The following discussion with Elizabeth Forget, executive vice president of the MetLife Retail Retirement & Wealth Solutions Group, explains how FlexChoice can help married clients prepare for the future better, with the lifetime income they may want and flexibility they may need, no matter how their lives unfold.

IN Content Strategy Studio: What is FlexChoice?
Elizabeth Forget: It’s a Guaranteed Lifetime Withdrawal Benefit (GLWB) rider that we offer on MetLife variable annuities for people between 50 and 85 years of age. It’s intended for those who are five to ten years from retirement, and it can be well-suited for married clients.

IN: What challenges do married clients face when choosing lifetime income?
EF: The market shows there’s strong demand for GLWBs because traditional sources of retirement income are changing and retirees are living longer. But the typical product requires clients, especially married clients, to make decisions at the time of purchase about circumstances that may change in the future.

Typically, clients have to choose single lifetime or joint lifetime income upfront, even when they’re not sure what they’ll need in the future. If they choose joint lifetime income, they’ll receive a lower initial withdrawal rate and will have to pay a higher fee than the single lifetime income option. Also, the income they’ll receive is calculated based on the age of the younger owner, so married clients may have to wait for the younger spouse to reach a key age before they can withdraw the income they need.

IN: What features make FlexChoice more appealing to married clients?
EF: When creating FlexChoice, we listened to advisers and their clients to deliver a product that can help meet client needs. We eliminated some of the compromises married clients have to make at the time of contract issue. This allows clients to adapt their retirement income plan as their needs change, and can help them prepare better for the future, no matter how their lives unfold.

First, clients don’t have to choose between single lifetime and joint lifetime income options4 when their contract is issued. The choice is made only if and when their account value reduces to zero. 5

Second, the initial withdrawal rate for FlexChoice is the same for married and single clients, providing more income when clients need it most. This is important because most clients will spend more in early retirement than later. The maximum amount of income your clients can withdraw each year is calculated off the Benefit Base, and is determined by the age at the time of the first withdrawal after age 59½. 6

Third, income with FlexChoice is based on the age of the older owner, not the younger one, so married clients don’t have to wait for the younger spouse to reach a key age to qualify for a withdrawal rate. This means that a married couple could get more income by accessing a higher withdrawal rate sooner.

Finally, there’s no additional charge to cover a spouse because there’s one fee for all clients.

IN: What other features of FlexChoice provide flexibility?
EF: Depending on their needs in retirement, clients can choose one of two income options. There’s the Level option 7 that provides a guaranteed level of payments for life regardless of account value. For example, clients can begin 5% withdrawals at age 65 with the Level option. There’s also the Expedite option, which provides higher withdrawals earlier in retirement with a lower Lifetime Guarantee Rate if the account value reduces to zero due to market conditions or an allowable withdrawal. For example, clients can begin 6% withdrawals at age 65 with the Expedite option, which will reduce to at least 4% if the account value reduces to zero. All of the withdrawal rates that FlexChoice offers are available at flexchoice.metlife.com.

Also, clients have alternatives to lifetime income payments both before and after their account value reduces to zero. Before the contract’s account value reduces to zero, clients can cancel the rider on the fifth, tenth or later contract anniversary. If they choose to cancel on the tenth anniversary or later, and if their contract’s account value has dropped due to market performance, they’ll receive a guaranteed principal adjustment that increases their account value to the initial investment, reduced proportionately for withdrawals.

If their contract’s account value reduces to zero, and the owner or owners no longer need lifetime income, they can receive a lump‐sum payment8, based on a calculated value of lifetime income payments instead.
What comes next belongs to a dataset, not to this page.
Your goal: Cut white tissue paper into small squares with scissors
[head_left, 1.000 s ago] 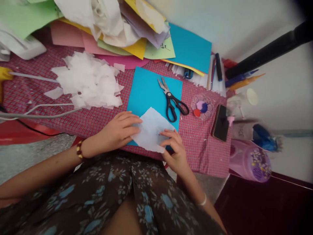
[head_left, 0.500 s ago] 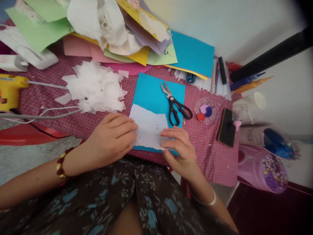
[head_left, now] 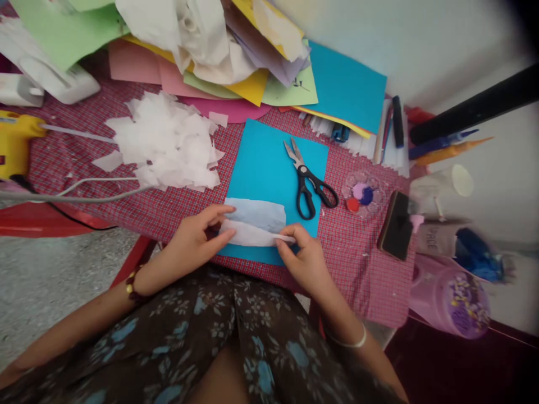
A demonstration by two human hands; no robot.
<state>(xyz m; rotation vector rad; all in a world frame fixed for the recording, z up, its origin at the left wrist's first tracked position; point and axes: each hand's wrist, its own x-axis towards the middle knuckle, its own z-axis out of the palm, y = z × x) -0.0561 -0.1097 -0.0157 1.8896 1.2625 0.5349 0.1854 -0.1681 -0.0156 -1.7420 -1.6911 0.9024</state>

IN: How are the assets in a variable annuity with the FlexChoice rider invested?
EF: Clients have the opportunity to build an allocation that works for them from the available investment options. At least eighty percent of the assets must be invested in our Protected Growth Strategy portfolios 9, which are institutionally-oriented portfolios run by some of the world’s largest asset managers. They’re similar to a traditional, moderate 60/40 equity/fixed‐income portfolio, but enhanced to include more asset classes, while seeking to minimize exposure to risk. The approach is designed to smooth out returns, and many FlexChoice buyers have told us that they’re very pleased with the long‐term, investment approach of these portfolios. Other choices include the Pyramis Government Income Portfolio and the Barclays Aggregate Bond Index Portfolio. For the remaining 20% of assets, buyers and their advisers can select from an array of available asset allocation portfolios.

IN: What are some typical objections to FlexChoice?
EF: There’s the stereotype that annuities are expensive. With FlexChoice, we’ve focused on having a competitively priced GLWB rider that provides guaranteed lifetime income with market upside potential, even if markets don’t perform as expected. Quite simply, it would be hard for an adviser’s client to replicate FlexChoice’s guarantees, its flexibility or the caliber of its investment options on their own. FlexChoice provides a level of certainty and flexibility today, that can’t be found at a comparable price.

IN: For advisers and their clients, what’s the takeaway?
EF: Particularly, as people reach their 50s, they realize that life unfolds in unexpected ways. Circumstances, choices, and needs change. People lose their jobs, have unexpected expenses, come into money unexpectedly, get sick, divorce, and remarry. That’s why a retirement income plan should be flexible. FlexChoice can help clients to adapt as their financial needs change. Advisers should get to know FlexChoice and discuss it with their clients. We feel the combination of guaranteed lifetime income and flexibility will be very appealing.

It is possible to lose money in a variable annuity even when an optional protection benefit is elected.

The prospectus for a MetLife variable annuity issued by a MetLife insurance company is available from MetLife. The contract prospectus contains information about the contract’s features, risks, charges and expenses. Clients should read the prospectus and consider this information carefully before investing.

Availability and features may vary by state. MetLife variable annuities are long-term investments designed for retirement purposes and have limitations, exclusions, charges, termination provisions and terms for keeping them in force. The account value is subject to market fluctuations and investment risk so that, when withdrawn, it may be worth more or less than its original value.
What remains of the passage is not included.